Des soldats syriens patrouillent dans le quartier de Bani Zeid, après avoir pris le contrôle total de cette zone. George Ourfalian/AFP
La Russie, alliée du président syrien Bachar el-Assad, a annoncé hier des couloirs humanitaires pour permettre aux civils et combattants de sortir des secteurs rebelles de la métropole d'Alep, assiégés et bombardés sans relâche par le régime.
L'initiative russe, si elle se concrétise, pourrait ouvrir la voie à la reprise totale par le régime de cette deuxième ville de Syrie et porter ainsi un coup dur à la rébellion qui lutte depuis cinq ans pour renverser M. Assad.
À coups de barils d'explosifs destructeurs et de raids aériens intensifs qui ont fait des centaines de morts et laissé en ruines les quartiers rebelles dans l'est d'Alep, les troupes d'Assad cherchent depuis des mois à reconquérir ce secteur où elles assiègent totalement quelque 250 000 personnes depuis le 17 juillet.
Moscou aide militairement depuis plus d'un an le régime d'Assad dans sa guerre contre les rebelles et les jihadistes. Son aviation a participé aux bombardements des secteurs rebelles d'Alep.
Parallèlement à l'initiative russe, M. Assad a décrété une amnistie pour tous les insurgés qui rendraient les armes dans les trois mois.
Constatant « une situation humanitaire difficile », le ministre russe de la Défense Sergueï Choïgou a annoncé une « opération humanitaire de grande ampleur » à Alep avec la création de trois couloirs pour « les civils pris en otages par les terroristes et pour les combattants souhaitant déposer les armes ».
Un quatrième doit être ouvert, dans le nord, sur la route du Castello, afin de permettre « le passage en sécurité des combattants armés », a-t-il ajouté.
Les avions du régime ont largué dans la journée sur le secteur rebelle des tracts montrant un plan des quatre corridors, des dizaines de petits sacs en plastique contenant de la nourriture (pain, confiture, sucre, etc) ainsi que des couches de bébé, des shampooings et des lingettes. De nombreux produits portaient des marques russes.
L'opposition en exil a rejeté l'initiative russe, dénonçant des « crimes de guerre » à Alep et un « exode forcé » des habitants du secteur rebelle.
Scepticisme
L'envoyé spécial de l'Onu pour la Syrie, Staffan de Mistura, a affirmé que les Nations unies n'avaient « pas été consultées » au sujet de l'opération humanitaire. « La situation est extrêmement sérieuse (...). Il y a probablement des provisions pour deux ou trois semaines », a-t-il toutefois prévenu.

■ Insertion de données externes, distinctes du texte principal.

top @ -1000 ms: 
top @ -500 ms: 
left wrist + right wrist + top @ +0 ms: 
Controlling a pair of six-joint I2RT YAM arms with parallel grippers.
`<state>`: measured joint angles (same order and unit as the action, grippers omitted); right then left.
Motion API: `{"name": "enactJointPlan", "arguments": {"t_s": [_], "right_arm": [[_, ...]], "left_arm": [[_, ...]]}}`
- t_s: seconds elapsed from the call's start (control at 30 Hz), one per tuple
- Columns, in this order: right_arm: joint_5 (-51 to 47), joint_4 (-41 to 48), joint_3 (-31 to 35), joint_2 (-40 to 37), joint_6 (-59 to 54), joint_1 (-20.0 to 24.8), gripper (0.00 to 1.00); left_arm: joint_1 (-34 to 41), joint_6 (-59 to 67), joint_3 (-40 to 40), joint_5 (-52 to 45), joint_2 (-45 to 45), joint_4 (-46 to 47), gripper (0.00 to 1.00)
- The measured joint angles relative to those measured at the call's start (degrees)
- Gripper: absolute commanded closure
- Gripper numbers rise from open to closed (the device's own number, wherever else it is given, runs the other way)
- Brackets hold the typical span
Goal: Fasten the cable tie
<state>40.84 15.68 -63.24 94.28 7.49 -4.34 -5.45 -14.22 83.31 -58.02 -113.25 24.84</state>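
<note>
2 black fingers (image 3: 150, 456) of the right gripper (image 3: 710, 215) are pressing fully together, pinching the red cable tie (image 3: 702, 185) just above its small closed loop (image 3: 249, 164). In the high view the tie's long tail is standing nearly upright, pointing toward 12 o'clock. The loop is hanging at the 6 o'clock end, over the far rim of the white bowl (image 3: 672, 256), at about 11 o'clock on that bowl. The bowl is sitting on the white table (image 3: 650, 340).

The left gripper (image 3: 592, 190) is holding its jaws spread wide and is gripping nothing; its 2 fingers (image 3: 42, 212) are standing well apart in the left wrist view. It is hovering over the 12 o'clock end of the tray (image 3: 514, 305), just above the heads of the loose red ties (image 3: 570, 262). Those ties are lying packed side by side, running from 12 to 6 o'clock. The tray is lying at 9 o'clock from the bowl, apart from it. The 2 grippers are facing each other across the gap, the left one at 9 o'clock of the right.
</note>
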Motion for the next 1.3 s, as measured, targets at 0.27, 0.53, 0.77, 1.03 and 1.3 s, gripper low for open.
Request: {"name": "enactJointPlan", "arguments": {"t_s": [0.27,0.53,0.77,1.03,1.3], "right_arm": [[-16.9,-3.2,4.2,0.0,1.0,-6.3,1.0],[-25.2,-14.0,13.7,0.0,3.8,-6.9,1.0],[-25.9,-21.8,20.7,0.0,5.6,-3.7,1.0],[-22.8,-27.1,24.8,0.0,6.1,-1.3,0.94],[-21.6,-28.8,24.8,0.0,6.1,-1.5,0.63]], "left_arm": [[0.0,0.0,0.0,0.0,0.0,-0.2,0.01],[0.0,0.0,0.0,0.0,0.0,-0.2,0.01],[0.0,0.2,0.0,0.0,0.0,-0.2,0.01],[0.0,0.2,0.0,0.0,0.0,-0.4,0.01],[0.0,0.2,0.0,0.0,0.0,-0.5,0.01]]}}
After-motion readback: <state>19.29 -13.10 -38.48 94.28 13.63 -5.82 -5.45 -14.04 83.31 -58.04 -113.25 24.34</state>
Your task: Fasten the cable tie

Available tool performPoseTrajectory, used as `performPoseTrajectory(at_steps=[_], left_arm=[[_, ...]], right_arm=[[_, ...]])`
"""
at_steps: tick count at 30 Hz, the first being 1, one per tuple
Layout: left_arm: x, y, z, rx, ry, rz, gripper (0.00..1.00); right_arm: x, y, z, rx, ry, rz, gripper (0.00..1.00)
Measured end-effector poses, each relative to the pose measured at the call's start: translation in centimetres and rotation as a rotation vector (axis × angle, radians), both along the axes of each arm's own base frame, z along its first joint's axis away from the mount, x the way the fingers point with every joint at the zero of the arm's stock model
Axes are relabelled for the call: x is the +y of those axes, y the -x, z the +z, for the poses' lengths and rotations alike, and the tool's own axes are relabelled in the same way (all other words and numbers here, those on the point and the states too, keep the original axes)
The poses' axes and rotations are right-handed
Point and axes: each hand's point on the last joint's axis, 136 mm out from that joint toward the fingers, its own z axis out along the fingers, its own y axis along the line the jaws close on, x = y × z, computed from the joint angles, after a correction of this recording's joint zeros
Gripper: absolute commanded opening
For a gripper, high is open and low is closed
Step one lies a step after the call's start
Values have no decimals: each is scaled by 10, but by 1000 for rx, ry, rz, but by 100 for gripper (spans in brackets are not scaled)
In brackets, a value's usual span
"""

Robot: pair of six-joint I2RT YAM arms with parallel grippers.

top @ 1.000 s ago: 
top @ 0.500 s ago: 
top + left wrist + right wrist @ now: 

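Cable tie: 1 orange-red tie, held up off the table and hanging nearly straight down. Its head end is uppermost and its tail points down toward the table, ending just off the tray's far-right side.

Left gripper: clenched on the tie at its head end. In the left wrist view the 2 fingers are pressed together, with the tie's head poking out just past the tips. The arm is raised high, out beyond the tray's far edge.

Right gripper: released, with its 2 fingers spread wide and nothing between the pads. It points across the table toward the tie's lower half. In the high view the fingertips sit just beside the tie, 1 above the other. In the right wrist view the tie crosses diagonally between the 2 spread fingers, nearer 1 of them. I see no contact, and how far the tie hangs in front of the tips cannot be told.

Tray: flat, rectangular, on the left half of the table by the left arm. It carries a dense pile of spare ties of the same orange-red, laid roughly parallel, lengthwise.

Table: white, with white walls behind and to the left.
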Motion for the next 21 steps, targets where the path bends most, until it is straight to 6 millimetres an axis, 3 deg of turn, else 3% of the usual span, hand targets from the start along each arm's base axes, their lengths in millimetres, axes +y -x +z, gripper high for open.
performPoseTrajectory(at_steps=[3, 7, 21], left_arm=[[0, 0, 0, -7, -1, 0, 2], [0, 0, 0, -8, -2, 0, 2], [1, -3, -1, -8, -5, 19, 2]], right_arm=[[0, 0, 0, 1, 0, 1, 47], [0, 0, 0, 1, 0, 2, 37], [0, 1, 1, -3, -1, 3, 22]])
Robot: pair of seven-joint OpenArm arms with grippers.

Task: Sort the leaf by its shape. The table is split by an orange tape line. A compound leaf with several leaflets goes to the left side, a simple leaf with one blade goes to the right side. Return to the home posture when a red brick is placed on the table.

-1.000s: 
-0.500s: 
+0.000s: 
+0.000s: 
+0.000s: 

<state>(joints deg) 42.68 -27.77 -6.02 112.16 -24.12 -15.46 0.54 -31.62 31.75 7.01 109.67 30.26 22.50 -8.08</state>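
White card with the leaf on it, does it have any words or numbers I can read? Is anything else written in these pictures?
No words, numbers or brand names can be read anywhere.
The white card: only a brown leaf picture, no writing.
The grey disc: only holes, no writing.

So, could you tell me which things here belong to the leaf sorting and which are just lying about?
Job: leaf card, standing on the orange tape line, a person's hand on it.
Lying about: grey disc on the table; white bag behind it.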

De son côté, l'Onu a réagi à la proposition russe en réaffirmant que la meilleure solution était de permettre un accès humanitaire libre et sûr aux civils. « Personne ne doit être forcé de fuir, par un itinéraire précis ou vers une certaine destination », a souligné le patron des opérations humanitaires de l'Onu Stephen O'Brien.
Interrogé à ce propos, l'ambassadeur britannique Matthew Rycroft s'est lui aussi montré sceptique. « Si ces couloirs permettent de faire parvenir de l'aide à Alep, ils seront bienvenus », a-t-il déclaré à des journalistes. Mais il a rejeté l'idée de s'en servir « pour vider Alep » en prélude à un assaut contre la ville.
Depuis le 7 juillet, aucune aide internationale n'est entrée dans les secteurs rebelles d'Alep après que les prorégime eurent réussi à couper la route du Castello, leur dernier axe de ravitaillement.
Appels à lever le siège
Paris et Londres, soutiens de l'opposition au régime syrien, ont appelé à mettre fin au siège « désastreux » d'Alep, estimant qu'il rendait « impossible une reprise des négociations de paix », au point mort.
Enjeu majeur du conflit, Alep est divisée depuis 2012 en quartiers tenus par le régime à l'ouest et secteurs contrôlés par les insurgés à l'est.
Hier, les prorégime, aidés de l'aviation du régime, ont chassé les rebelles du quartier de Bani Zeid, principal secteur d'où ces derniers tiraient des roquettes sur les quartiers ouest d'Alep.
Human Rights Watch a accusé les forces prorégime et russes d'utiliser massivement des armes à sous-munitions interdites, dans leurs offensives contre les rebelles.
Par ailleurs, au moins 15 civils ont été tués et des dizaines blessés dans des raids de la coalition internationale antijihadistes dirigée par Washington dans le nord de la Syrie, a indiqué hier l'Observatoire syrien des droits de l'homme (OSDH).